People's Bank • (800) 426-1114


  • Availability : Nationwide
  • Annual Fee : $25
  • APR : 16.9% (Fix)
  • Deposit/Credit Limit : $500/100%
  • Additional Information : Grace period: 25 days. Cash advance fee: $3. Late fee: $20. Over credit limit fee: $15. Deposit earns 2.25% interest. No bankruptcy, bad credit or tax liens.

Union Bank • (800) 542-6034


  • Availability : CA, OR, WA only
  • Annual Fee : $25
  • APR : 18.8% (Var)
  • Deposit/Credit Limit : $350/100%
  • Additional Information : Grace period: 25 days. Cash advance fee: 3%/$3 min. Late fee: 5% of payment due/$5 min. Over credit limit fee: $15. APR is Prime + 10.3%. Deposit earns 2% interest. No bankruptcy or delinquency in 12 months prior to application.
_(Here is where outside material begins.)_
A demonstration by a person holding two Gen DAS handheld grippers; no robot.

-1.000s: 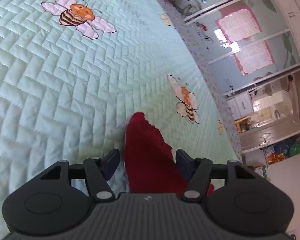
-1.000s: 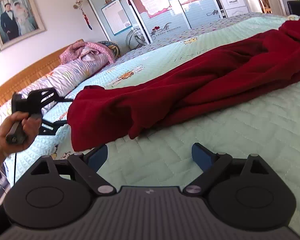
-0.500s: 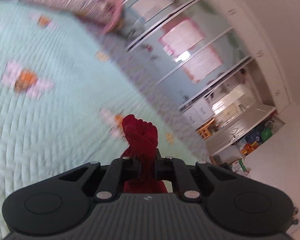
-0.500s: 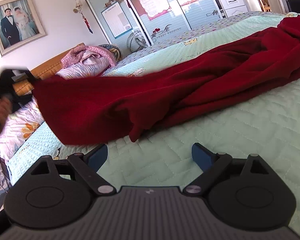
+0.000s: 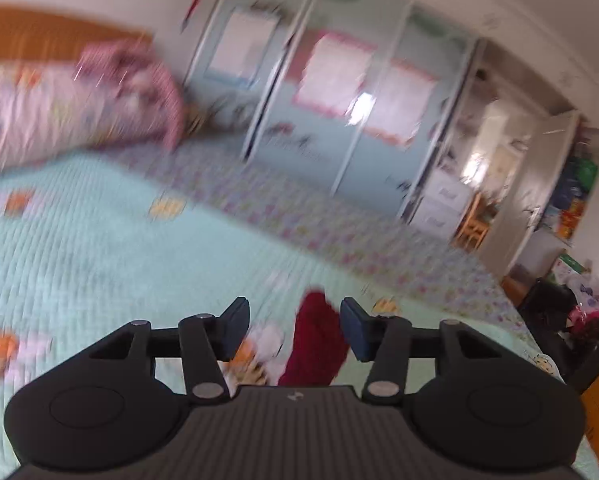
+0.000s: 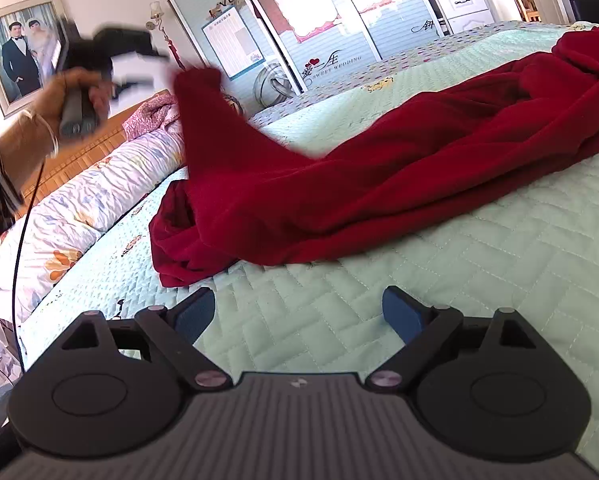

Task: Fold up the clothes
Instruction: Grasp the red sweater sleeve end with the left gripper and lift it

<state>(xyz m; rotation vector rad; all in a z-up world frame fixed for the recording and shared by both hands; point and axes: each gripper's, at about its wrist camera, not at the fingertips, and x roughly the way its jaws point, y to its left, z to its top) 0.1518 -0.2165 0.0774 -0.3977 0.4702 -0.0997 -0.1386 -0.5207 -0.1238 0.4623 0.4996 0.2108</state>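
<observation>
The left gripper (image 6: 155, 68), raised beside the headboard, has jaws opening with the red garment's (image 6: 379, 184) end between them, apparently tossing it flat; the garment sprawls across the quilt (image 6: 499, 272); the right gripper (image 6: 299, 316) hovers spread and empty; the wardrobe (image 6: 331, 20) reads "SWEET WEDDING".

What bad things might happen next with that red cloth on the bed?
1. The left gripper is opening while the lifted end of the red cloth hangs between its pads, so that end may drop and bunch up.
2. The right gripper is open over the quilt, holding nothing, so the cloth may slide.
</observation>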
Union Planters Bank • (800) 582-6231


  • Availability : Nationwide
  • Annual Fee : $35
  • APR : 18.9% (Fix)
  • Deposit/Credit Limit : $500/100%
  • Additional Information : Grace period: 25 days. Cash advance fee: 2%/$2 min./$20 max. Late fee: $20. Over credit limit fee: $20. APR is Prime + 10.4%. Deposit earns 1.7% interest.

United Bank of Philadelphia • (800) 255-3807


  • Availability : Nationwide
  • Annual Fee : $35
  • APR : 19.4% (Fix)
  • Deposit/Credit Limit : $200/150%
  • Additional Information : No grace period. Cash advance fee: 2%/$2 min. Late fee: $15. Over credit limit fee: $15. Deposit earns 2% interest on balances of more than $750. Bankruptcy considered if discharged.

United Savings Bank • (415) 929-6084


  • Availability : CA only
  • Annual Fee : $18
  • APR : 10% (Fix)
  • Deposit/Credit Limit : $500/100%
  • Additional Information : Grace period: 23 days. Cash advance fee: 3%/$3 min. Late fee: $7. Over credit limit fee: $7. Deposit earns 2.15% interest. Must have lived 1 yr. in CA, been at current job 6 mos., and no bankruptcy or late payments.

Wells Fargo Bank • (800) 642-4720


  • Availability : Nationwide
  • Annual Fee : $35
  • APR : 20.05% (Var)
  • Deposit/Credit Limit : $500/100%
  • Additional Information : Grace period: 25 days. Cash advance fee: 4%/$3 min. Late fee: $25. Over credit limit fee: $25. APR is Prime + 11.55%. Deposit earns 2.2% interest. No bankruptcy in last 12 mos. or "unsettled liens."

New survey of secured credit cards - Build a healthy credit record with a secured bank card

If you have damaged credit, a secured bank credit card may be the fastest, most effective way to re-establish yourself as a good credit risk in the eyes of new creditors. And there are plenty of secured cards to choose from.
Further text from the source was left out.